BEIJING • China's exports and imports fell more than expected last month, with weak domestic and global demand adding to doubts that a pick-up in economic activity in the world's largest trading nation can be sustained.
October exports fell 7.3 per cent from a year earlier, while imports shrank 1.4 per cent, official data showed yesterday, raising fears that a broader recovery seen in recent months could falter.
While recent data had suggested the world's second-largest economy was steadying, analysts have warned that a property boom which has generated a significant share of the growth may be peaking, dampening demand for building materials from cement to steel.

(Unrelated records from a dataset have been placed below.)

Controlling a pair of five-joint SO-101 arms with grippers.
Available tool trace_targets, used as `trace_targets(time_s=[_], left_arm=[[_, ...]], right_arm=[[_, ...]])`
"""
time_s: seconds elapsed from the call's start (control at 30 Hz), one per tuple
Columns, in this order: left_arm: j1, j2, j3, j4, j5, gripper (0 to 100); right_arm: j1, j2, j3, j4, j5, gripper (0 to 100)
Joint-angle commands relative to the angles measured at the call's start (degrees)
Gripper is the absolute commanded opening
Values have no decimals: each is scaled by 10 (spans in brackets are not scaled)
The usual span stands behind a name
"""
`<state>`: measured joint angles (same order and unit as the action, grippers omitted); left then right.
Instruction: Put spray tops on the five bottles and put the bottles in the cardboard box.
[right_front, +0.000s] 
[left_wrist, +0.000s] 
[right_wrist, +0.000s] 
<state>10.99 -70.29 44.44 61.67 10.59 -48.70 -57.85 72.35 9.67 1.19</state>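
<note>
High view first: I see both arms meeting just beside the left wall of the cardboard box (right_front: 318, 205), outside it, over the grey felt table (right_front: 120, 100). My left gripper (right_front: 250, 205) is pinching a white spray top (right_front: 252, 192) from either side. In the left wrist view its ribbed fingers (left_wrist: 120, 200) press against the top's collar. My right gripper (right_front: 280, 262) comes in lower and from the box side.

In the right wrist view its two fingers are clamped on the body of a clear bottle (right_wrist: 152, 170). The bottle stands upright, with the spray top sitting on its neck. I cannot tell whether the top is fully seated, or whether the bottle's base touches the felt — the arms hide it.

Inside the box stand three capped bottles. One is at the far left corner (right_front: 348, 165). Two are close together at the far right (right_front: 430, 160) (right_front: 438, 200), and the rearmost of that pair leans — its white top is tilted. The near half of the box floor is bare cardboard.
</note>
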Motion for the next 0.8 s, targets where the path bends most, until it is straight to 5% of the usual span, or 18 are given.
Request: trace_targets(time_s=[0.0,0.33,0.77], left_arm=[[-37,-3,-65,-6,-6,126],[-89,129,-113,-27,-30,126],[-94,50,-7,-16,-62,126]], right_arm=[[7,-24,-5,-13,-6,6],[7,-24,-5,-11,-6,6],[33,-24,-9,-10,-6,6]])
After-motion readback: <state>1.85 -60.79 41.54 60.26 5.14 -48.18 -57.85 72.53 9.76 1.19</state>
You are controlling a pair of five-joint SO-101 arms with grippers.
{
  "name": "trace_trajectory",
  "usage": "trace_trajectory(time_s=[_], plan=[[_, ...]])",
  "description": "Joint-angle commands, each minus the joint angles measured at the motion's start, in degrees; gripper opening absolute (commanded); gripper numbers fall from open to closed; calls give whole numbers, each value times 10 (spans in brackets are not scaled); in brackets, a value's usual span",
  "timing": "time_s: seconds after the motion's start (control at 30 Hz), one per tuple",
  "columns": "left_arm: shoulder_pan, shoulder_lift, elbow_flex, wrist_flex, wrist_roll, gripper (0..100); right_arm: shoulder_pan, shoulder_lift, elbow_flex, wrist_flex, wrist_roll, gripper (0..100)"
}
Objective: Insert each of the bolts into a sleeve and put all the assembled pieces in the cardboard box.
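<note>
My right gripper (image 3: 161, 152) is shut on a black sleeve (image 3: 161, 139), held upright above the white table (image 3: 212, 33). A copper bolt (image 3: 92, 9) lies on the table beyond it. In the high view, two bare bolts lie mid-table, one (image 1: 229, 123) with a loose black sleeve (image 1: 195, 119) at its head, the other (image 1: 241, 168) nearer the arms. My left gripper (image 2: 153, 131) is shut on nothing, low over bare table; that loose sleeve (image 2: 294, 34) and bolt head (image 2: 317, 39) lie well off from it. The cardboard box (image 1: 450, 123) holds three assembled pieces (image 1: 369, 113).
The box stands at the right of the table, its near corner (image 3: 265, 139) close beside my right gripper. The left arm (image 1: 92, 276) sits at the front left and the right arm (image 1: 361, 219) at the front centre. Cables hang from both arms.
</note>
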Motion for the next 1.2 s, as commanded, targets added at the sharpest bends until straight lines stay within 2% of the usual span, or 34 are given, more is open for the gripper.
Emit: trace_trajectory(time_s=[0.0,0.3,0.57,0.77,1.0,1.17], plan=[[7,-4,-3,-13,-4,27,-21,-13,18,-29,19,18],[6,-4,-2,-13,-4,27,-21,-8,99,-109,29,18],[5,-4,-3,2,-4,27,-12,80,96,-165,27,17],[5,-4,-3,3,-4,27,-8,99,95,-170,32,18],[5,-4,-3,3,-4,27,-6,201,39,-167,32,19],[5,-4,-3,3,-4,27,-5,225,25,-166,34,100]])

Indeed, China's imports of iron ore, crude oil, coal and copper all fell in October, after its robust demand drove global prices of many major commodities higher this year.
Though some analysts argued the decline may be seasonal, data from industry consultancy Custeel.com suggested steel mills have been cutting output and even starting maintenance work earlier than usual as soaring costs for raw materials such as iron ore and coal squeeze profits.
"Our conclusion is that external demand remains sluggish but it has not worsened significantly," economists at ANZ said in a note.
SIGNS OF WEAK DEMAND
7.7% Fall in China's exports in the first 10 months of the year, from the same period a year earlier.
7.5% Drop in imports for first 10 months of the year.
"Although both exports and imports have fallen short of expectations, they have improved on a year-on-year basis," they said.
China's exports in the first 10 months of the year fell 7.7 per cent from the same period a year earlier, while imports dropped 7.5 per cent.
Exports have dragged on economic growth this year as global demand remains stubbornly sluggish, forcing policymakers to rely on higher government spending and record bank lending to boost activity.
Weak exports knocked 7.8 per cent off the country's gross domestic product growth in the first three quarters of this year. Imports fell for the second month in a row in October after rising for the first time in nearly two years in August.
That left the country with a trade surplus of US$49.06 billion (S$68.2 billion) for the month, versus forecasts of US$51.70 billion, and September's US$41.99 billion.
In yuan-denominated terms, the trade numbers were not as bad, indicating that the currency's slide to six-year lows has provided some support for exporters.
Yuan-denominated shipments have fallen only 2 per cent this year, with imports down 1.8 per cent. "Yuan depreciation should be positive for exports, but it only provides some support for exporters when they convert dollar income into yuan, but cannot reverse the trend," said Merchants Securities economist Liu Yaxin in Shenzhen.